Mi imbarazza parlare della mia madre vera, ma c’erano generazioni e generazioni di ex alunni che continuavano a frequentarla e a parlare con lei un po’ di tutto, questa cosa mi si è rivelata dopo la sua morte e si vede anche nel film. La morte della madre è un passaggio importante della vita, a me è successo durante il montaggio di Habemus Papam. Volevo raccontarlo senza sadismo nei confronti dello spettatore.

È stato emotivamente difficile?

Penso che quando si fa un film, si fa un film e basta. Anche se il tema è molto forte. Penso che il tema che stai trattando non ti investa con la sua forza. Ma forse non sono d’accordo con me stesso, forse non è così.

Perché la regista Margherita gira un film sociale, sulla perdita del lavoro e l’occupazione di una fabbrica, un film così poco morettiano?
Volevo che ci fosse uno stacco tra la vita privata di Margherita, che è sempre da un’altra parte, sul lavoro pensa alla mamma, quando sta in ospedale dalla mamma pensa alla figlia… Mi piaceva che stesse girando, per contrasto, un film solido, strutturato. È vero che il film nel film è un altro tipo di film rispetto a quelli che io faccio.

Da qualche film a questa parte ha lasciato il centro della scena ad altri, Silvio Orlando, Michel Piccoli… Ma è la prima volta che il protagonista è una donna.
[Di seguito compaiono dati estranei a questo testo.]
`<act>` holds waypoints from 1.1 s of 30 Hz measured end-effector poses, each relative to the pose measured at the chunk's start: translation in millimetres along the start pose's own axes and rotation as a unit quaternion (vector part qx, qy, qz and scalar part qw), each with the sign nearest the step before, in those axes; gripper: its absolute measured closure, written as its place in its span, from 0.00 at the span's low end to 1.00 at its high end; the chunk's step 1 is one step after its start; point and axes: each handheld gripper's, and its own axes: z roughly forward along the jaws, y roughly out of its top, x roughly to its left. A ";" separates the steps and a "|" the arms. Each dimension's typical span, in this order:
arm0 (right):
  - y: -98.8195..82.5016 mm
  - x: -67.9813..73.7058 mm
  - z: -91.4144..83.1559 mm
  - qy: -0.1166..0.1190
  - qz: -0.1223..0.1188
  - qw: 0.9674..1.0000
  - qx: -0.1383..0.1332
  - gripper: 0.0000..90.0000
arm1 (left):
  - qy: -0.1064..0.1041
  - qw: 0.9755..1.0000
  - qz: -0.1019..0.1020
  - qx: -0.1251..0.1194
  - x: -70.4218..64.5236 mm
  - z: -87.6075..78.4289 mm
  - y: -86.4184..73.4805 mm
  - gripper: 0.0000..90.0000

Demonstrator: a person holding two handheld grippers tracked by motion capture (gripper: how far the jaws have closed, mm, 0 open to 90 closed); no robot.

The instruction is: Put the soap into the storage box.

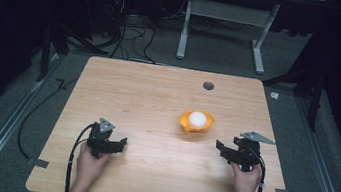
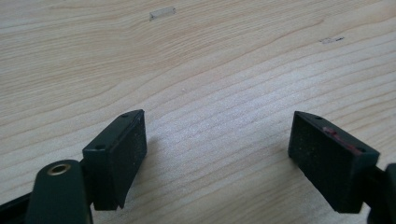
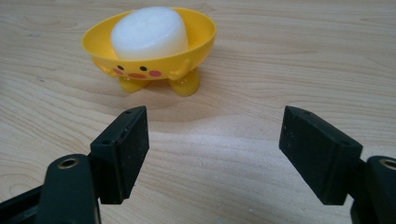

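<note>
While spread wide and grasping nothing, rested low near the table's near edge: left hand-held gripper toward the left corner, right hand-held gripper toward the right. Sat right of centre, just beyond the right one: yellow bowl cradling a white ball. Stretched bare elsewhere, pale wood, dark room around.

Underside of white foam block hidden by yellow bowl
</note>
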 end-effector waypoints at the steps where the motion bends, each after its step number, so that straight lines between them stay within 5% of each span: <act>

Fin da quando ho cominciato a scrivere il soggetto, volevo una donna come protagonista. Non mi ha mai sfiorato l’idea di essere io al centro del film. Ma Margherita è il mio alter ego. Mi faceva piacere dare delle caratteristiche maschili a un personaggio femminile. In particolare mi appartiene questo senso di inadeguatezza. Il senso del disagio è qualcosa che conosco molto bene. Pensavo che con il tempo mi venisse il pelo sullo stomaco, come si usa dire con una brutta espressione, invece succede un po’ il contrario. Più il tempo passa e più il disagio cresce e questo non è riposante. Non ho acquisito freddezza e quindi sicurezza, faccio sempre gli stessi sogni. Prima del primo giorno di riprese, ho i dubbi, le angosce, i ripensamenti di 30/40 anni fa.

Considera Mia madre un punto d’arrivo?

Il punto d’arrivo è la semplicità con cui sono raccontate certe cose. Attraverso un processo di regia, di scrittura, di interpretazione si arriva alla semplicità che non è mai la partenza, perché non vuol dire banalità. Anni fa mi divertivo a portarmi dietro delle costanti del mio personaggio, a costruirlo film dopo film. La scuola, i pranzi in famiglia, lo sport… Ora non ho più questa fissazione.

Pensa di aver rotto qualche schema?
Sono gli altri che possono dirlo, non io. Ma forse sì.